_WORK INSTRUCTIONS_: Wherever an image appears in the entries, drop it and reproduce everything else exactly.

=== RECORDS FOR PROCESSING ===

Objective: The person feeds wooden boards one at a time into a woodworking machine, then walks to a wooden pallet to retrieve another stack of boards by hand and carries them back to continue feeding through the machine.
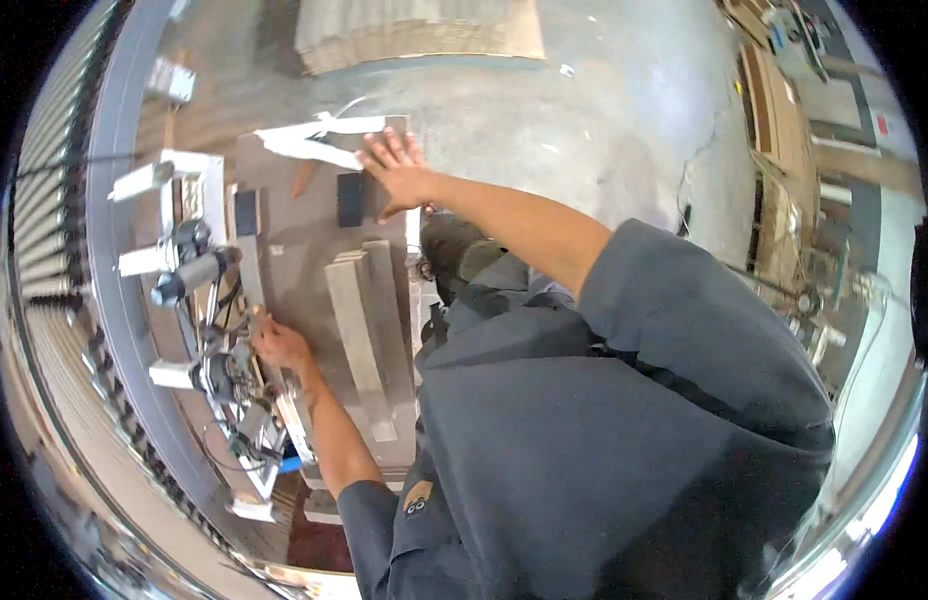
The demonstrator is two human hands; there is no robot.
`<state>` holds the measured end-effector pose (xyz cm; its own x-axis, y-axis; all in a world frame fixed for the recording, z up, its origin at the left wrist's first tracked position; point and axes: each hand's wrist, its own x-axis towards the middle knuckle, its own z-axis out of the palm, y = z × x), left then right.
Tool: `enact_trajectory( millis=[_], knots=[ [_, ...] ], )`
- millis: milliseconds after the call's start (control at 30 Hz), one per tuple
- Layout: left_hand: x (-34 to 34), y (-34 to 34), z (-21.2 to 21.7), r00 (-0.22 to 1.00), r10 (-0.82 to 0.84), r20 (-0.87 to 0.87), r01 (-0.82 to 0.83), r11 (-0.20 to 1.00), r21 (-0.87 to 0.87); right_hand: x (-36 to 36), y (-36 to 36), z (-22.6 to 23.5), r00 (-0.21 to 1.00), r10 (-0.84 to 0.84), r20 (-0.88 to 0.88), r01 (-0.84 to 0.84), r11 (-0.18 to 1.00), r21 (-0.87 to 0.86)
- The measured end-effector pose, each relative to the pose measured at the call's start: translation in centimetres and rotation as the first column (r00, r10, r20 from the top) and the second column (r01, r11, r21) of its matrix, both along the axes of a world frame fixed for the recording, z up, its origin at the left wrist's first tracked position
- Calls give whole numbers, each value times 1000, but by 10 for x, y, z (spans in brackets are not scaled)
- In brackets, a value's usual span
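My left hand (282, 343) reaches in beside a tabletop machine (219, 375) with black and metal parts. Its fingers are curled near the end of a narrow grey strip (252, 275); what they grip is too small to make out. My right hand (399, 175) is spread, fingers apart, at the far edge of the brown table. White strips (329, 150) lie by its fingertips, and a black block (351, 200) is close to the palm. Between my hands, several long grey-brown boards (359, 330) lie side by side. Another dark block (246, 212) sits by the grey strip.
A grey metal rail (129, 230) and a row of rollers (49, 215) run along the left. On the concrete floor (624, 110) stands a large cardboard stack (419, 35). Long cardboard boxes (784, 130) line the right side. A blue piece (290, 464) is near the machine's lower end.
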<state>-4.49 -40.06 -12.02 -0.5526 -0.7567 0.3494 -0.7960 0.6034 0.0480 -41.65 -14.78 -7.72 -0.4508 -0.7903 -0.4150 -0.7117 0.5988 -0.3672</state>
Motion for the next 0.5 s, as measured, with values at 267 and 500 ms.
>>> enact_trajectory(
  millis=[267,500],
  knots=[
    [9,-6,-5,999,-8,-52,10,999,50,4,0,-2,999,2,-43,-4,999,-45],
    [6,2,-10,996,-11,-89,25,987,157,6,2,-2,998,-2,-65,5,998,58]
  ],
)
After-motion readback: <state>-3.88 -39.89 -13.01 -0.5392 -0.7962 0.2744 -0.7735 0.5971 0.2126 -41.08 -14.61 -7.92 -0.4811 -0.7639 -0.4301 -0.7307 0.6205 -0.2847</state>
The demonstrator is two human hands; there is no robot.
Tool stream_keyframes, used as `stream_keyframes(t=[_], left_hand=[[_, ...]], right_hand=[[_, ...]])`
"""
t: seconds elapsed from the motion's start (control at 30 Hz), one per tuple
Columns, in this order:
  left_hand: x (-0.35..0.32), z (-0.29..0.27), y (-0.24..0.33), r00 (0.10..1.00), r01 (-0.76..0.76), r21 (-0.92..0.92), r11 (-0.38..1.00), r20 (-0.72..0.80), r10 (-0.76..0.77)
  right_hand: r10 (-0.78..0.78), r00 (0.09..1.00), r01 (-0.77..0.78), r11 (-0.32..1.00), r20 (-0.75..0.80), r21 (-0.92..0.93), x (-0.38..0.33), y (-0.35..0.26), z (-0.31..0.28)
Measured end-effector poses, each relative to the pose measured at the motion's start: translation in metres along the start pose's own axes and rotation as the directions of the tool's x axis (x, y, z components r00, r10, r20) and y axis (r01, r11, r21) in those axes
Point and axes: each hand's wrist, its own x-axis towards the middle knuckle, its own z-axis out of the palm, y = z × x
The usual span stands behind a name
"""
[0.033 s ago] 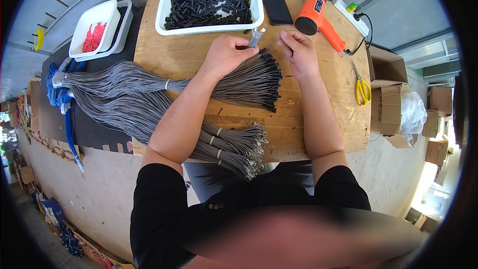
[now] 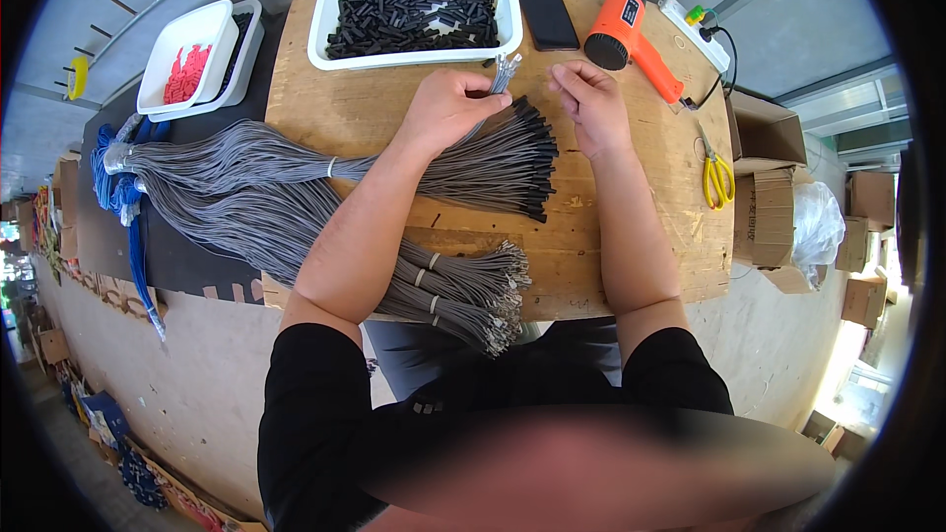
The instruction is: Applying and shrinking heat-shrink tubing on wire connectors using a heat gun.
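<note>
My left hand (image 2: 448, 110) is closed around a small bunch of grey cables (image 2: 504, 76), whose pale metal ends stick up past the thumb. To its right, my right hand (image 2: 593, 106) is raised with thumb and forefinger pinched together; whatever they may hold is too small to make out. Beneath my left hand fans a bundle of grey cables with black sleeves (image 2: 535, 160) on their ends. Nearer me, several tied bundles of grey cables (image 2: 463, 286) show uncovered metal ends. A white tub (image 2: 414, 61) of loose black sleeves (image 2: 409, 15) stands beyond my left hand.
On the wooden table (image 2: 641, 236) lie a black phone (image 2: 548, 13), an orange heat gun (image 2: 631, 34) and yellow-handled scissors (image 2: 717, 180). A power strip (image 2: 696, 32) sits at the far right. White tubs with red pieces (image 2: 187, 73) stand far left. Cardboard boxes (image 2: 769, 212) are beyond the right edge.
</note>
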Motion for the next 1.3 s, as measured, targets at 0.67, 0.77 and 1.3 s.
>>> stream_keyframes(t=[0.67,0.77,1.3], left_hand=[[0.004,-0.008,-0.003,0.972,0.052,-0.407,0.912,-0.190,-0.140],[0.003,-0.009,-0.001,0.977,0.076,-0.408,0.910,-0.154,-0.151],[-0.003,-0.002,0.011,0.973,0.208,-0.512,0.833,0.191,-0.125]], right_hand=[[-0.163,0.984,0.116,0.269,0.073,-0.956,0.056,0.002,0.068],[-0.121,0.991,0.087,0.209,0.063,-0.974,0.057,0.001,0.073],[0.153,0.950,-0.253,0.886,0.271,0.389,0.001,-0.011,0.005]])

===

_RESULT FOR THIS EXERCISE_:
Objective: The person feeds wooden boards one at a time into a woodworking machine, then walks to a wooden pallet to retrieve another stack of boards by hand and carries them back to continue feeding through the machine.
The demonstrator is two human hands; there is no robot.
`<state>` holds the measured end-effector pose (xyz cm; its own x-axis, y-axis; all in a world frame fixed for the recording, z up, its origin at the left wrist's first tracked position; point and axes: each hand's wrist, its own x-axis towards the middle knuckle, its own z-axis out of the palm, y = z × x), left then right.
Tool: `enact_trajectory( millis=[_], knots=[ [_, ...] ], )`
- millis: milliseconds after the call's start (control at 30 Hz), one per tuple
- Layout: left_hand: x (-34 to 34), y (-34 to 34), z (-21.2 to 21.7), r00 (-0.22 to 1.00), r10 (-0.82 to 0.84), r20 (-0.87 to 0.87), r01 (-0.82 to 0.83), r11 (-0.20 to 1.00), r21 (-0.87 to 0.87); right_hand: x (-36 to 36), y (-36 to 36), z (-22.6 to 23.5), r00 (-0.21 to 1.00), r10 (-0.84 to 0.84), r20 (-0.88 to 0.88), r01 (-0.84 to 0.84), r11 (-0.18 to 1.00), r21 (-0.87 to 0.86)
- The measured end-effector pose, each relative to the pose measured at the call's start: translation in centimetres and rotation as the first column (r00, r10, r20 from the top) and the second column (r01, r11, r21) of its matrix, both along the axes of a world frame fixed for the recording, z up, its origin at the left wrist's first tracked position
- Calls give whole numbers, each value times 1000, but by 10 for x, y, z (spans in brackets are not scaled)
- In brackets, a value's usual span
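My left hand (282, 343) reaches in beside a tabletop machine (219, 375) with black and metal parts. Its fingers are curled near the end of a narrow grey strip (252, 275); what they grip is too small to make out. My right hand (399, 175) is spread, fingers apart, at the far edge of the brown table. White strips (329, 150) lie by its fingertips, and a black block (351, 200) is close to the palm. Between my hands, several long grey-brown boards (359, 330) lie side by side. Another dark block (246, 212) sits by the grey strip.
A grey metal rail (129, 230) and a row of rollers (49, 215) run along the left. On the concrete floor (624, 110) stands a large cardboard stack (419, 35). Long cardboard boxes (784, 130) line the right side. A blue piece (290, 464) is near the machine's lower end.
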<state>-4.49 -40.06 -12.02 -0.5526 -0.7567 0.3494 -0.7960 0.6034 0.0480 -41.65 -14.78 -7.72 -0.4508 -0.7903 -0.4150 -0.7117 0.5988 -0.3672</state>
Motion for the next 0.5 s, as measured, with values at 267 and 500 ms.
>>> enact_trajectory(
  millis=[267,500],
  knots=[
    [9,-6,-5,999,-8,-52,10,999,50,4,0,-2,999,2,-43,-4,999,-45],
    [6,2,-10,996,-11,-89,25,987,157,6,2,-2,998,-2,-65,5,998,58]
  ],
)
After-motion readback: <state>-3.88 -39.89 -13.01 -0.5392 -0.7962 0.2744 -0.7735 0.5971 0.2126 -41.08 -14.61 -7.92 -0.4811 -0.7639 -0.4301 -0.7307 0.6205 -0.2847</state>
The demonstrator is two human hands; there is no robot.
Tool stream_keyframes, used as `stream_keyframes(t=[_], left_hand=[[_, ...]], right_hand=[[_, ...]])`
"""
t: seconds elapsed from the motion's start (control at 30 Hz), one per tuple
Columns, in this order:
  left_hand: x (-0.35..0.32), z (-0.29..0.27), y (-0.24..0.33), r00 (0.10..1.00), r01 (-0.76..0.76), r21 (-0.92..0.92), r11 (-0.38..1.00), r20 (-0.72..0.80), r10 (-0.76..0.77)
  right_hand: r10 (-0.78..0.78), r00 (0.09..1.00), r01 (-0.77..0.78), r11 (-0.32..1.00), r20 (-0.75..0.80), r21 (-0.92..0.93), x (-0.38..0.33), y (-0.35..0.26), z (-0.31..0.28)
Measured end-effector poses, each relative to the pose measured at the motion's start: translation in metres along the start pose's own axes and rotation as the directions of the tool's x axis (x, y, z components r00, r10, r20) and y axis (r01, r11, r21) in those axes
Point and axes: each hand's wrist, its own x-axis towards the middle knuckle, its own z-axis out of the palm, y = z × x
The usual span stands behind a name
"""
[0.033 s ago] 
[now] 
The instruction is: Applying and shrinking heat-shrink tubing on wire connectors using a heat gun.
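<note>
My left hand (image 2: 448, 110) is closed around a small bunch of grey cables (image 2: 504, 76), whose pale metal ends stick up past the thumb. To its right, my right hand (image 2: 593, 106) is raised with thumb and forefinger pinched together; whatever they may hold is too small to make out. Beneath my left hand fans a bundle of grey cables with black sleeves (image 2: 535, 160) on their ends. Nearer me, several tied bundles of grey cables (image 2: 463, 286) show uncovered metal ends. A white tub (image 2: 414, 61) of loose black sleeves (image 2: 409, 15) stands beyond my left hand.
On the wooden table (image 2: 641, 236) lie a black phone (image 2: 548, 13), an orange heat gun (image 2: 631, 34) and yellow-handled scissors (image 2: 717, 180). A power strip (image 2: 696, 32) sits at the far right. White tubs with red pieces (image 2: 187, 73) stand far left. Cardboard boxes (image 2: 769, 212) are beyond the right edge.
</note>
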Motion for the next 1.3 s, as measured, targets at 0.67, 0.77 and 1.3 s.
>>> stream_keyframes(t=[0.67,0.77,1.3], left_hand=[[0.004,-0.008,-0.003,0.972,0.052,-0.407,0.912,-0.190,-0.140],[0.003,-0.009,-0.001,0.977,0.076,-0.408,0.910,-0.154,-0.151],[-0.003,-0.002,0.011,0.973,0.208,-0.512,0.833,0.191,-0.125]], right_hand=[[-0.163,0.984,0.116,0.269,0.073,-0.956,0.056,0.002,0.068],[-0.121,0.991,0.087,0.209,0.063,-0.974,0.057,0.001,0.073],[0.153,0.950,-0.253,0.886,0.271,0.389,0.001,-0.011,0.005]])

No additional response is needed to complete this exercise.